O interesse da Mercedes em adquirir parte das ações da Alpine levou a McLaren a formalizar uma posição contrária ao modelo de copropriedade na Fórmula 1. O CEO da equipe, Zak Brown, enviou uma carta ao presidente da Federação Internacional de Automobilismo (FIA), Mohammed ben Sulayem, cobrando mudanças na estrutura da categoria.
Segundo informações publicadas por veículos internacionais como “Motorsport” e “The Race”, o documento tem seis páginas e argumenta que não há necessidade de uma empresa controlar mais de uma equipe na Fórmula 1, diante do atual cenário financeiro do esporte.

Na carta, Brown afirma que o modelo de copropriedade seria “injusta” com equipes independentes e manifesta preocupação com a possibilidade de expansão desse formato a médio e longo prazo. “xiste uma preocupação real de que o esporte corra o risco de dar um passo para trás em termos de integridade e justiça, num momento em que o quadro regulamentar foi concebido com um esforço coletivo significativo para caminhar na direção oposta”, diz um trecho do documento.
Embora não tenha citado diretamente Mercedes e Alpine, o posicionamento foi feito após a divulgação de informações sobre o interesse da equipe alemã na escuderia francesa.
Atualmente, a Fórmula 1 conta com um modelo de copropriedade envolvendo a Red Bull, que controla também a Racing Bulls, estrutura criada há cerca de duas décadas. No passado, a Honda manteve relação semelhante com a extinta Super Aguri.
Na carta, Brown também cita episódios recentes da categoria que, segundo ele, levantam questionamentos sobre a integridade esportiva. Um dos exemplos mencionados é a volta rápida de Daniel Ricciardo no Grande Prêmio de Singapura de 2024. Na ocasião, o piloto da Racing Bulls fez a melhor volta da prova e retirou um ponto de Lando Norris, da McLaren, na disputa pelo título com Max Verstappen, da Red Bull. Após o episódio, a FIA retirou o ponto adicional por volta mais rápida a partir de 2025.
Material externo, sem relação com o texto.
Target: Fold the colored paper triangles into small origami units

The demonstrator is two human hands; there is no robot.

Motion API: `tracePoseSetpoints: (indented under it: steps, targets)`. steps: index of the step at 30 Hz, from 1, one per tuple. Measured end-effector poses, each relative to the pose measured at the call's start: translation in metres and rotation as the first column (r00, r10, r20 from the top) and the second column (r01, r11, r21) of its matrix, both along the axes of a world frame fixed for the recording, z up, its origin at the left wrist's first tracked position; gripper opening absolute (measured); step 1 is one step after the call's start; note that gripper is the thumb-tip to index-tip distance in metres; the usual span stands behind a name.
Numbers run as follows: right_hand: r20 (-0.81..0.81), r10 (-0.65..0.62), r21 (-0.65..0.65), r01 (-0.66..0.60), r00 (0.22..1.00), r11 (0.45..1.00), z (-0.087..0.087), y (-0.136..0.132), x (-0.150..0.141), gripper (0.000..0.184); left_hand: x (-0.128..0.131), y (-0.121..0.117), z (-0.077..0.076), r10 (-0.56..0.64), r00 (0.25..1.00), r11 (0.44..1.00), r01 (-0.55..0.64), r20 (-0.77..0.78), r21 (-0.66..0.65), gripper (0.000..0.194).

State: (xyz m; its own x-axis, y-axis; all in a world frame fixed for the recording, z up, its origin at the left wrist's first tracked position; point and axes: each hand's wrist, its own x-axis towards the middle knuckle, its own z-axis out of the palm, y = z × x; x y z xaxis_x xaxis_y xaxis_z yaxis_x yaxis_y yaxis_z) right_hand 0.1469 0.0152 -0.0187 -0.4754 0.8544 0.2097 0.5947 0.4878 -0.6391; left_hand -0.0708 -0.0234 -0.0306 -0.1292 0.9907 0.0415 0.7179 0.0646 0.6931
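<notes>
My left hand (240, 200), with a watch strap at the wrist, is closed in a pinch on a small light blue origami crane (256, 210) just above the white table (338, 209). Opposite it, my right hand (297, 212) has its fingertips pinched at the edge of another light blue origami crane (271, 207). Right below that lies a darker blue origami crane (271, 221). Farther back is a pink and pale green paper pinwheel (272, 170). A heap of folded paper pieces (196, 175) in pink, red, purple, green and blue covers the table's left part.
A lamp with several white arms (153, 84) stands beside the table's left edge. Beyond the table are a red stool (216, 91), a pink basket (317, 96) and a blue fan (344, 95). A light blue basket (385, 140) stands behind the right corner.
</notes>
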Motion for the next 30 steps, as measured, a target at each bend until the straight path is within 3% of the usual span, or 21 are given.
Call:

O documento também aborda o compartilhamento de recursos entre equipes, como softwares e túneis de vento, além de questionar diferenças nos períodos de afastamento exigidos para profissionais que trocam de equipe.
Entre os exemplos, Brown mencionou a mudança de Laurent Mekies para o cargo de chefe da Red Bull após atuar na Racing Bulls. Ele comparou o caso à contratação de Rob Marshall pela McLaren, que exigiu um período de nove meses de espera e pagamento de compensação à Red Bull.
Ao final da carta, Zak Brown afirma que está aberto ao diálogo com a FIA e que a McLaren pretende apresentar recomendações sobre governança relacionadas ao tema.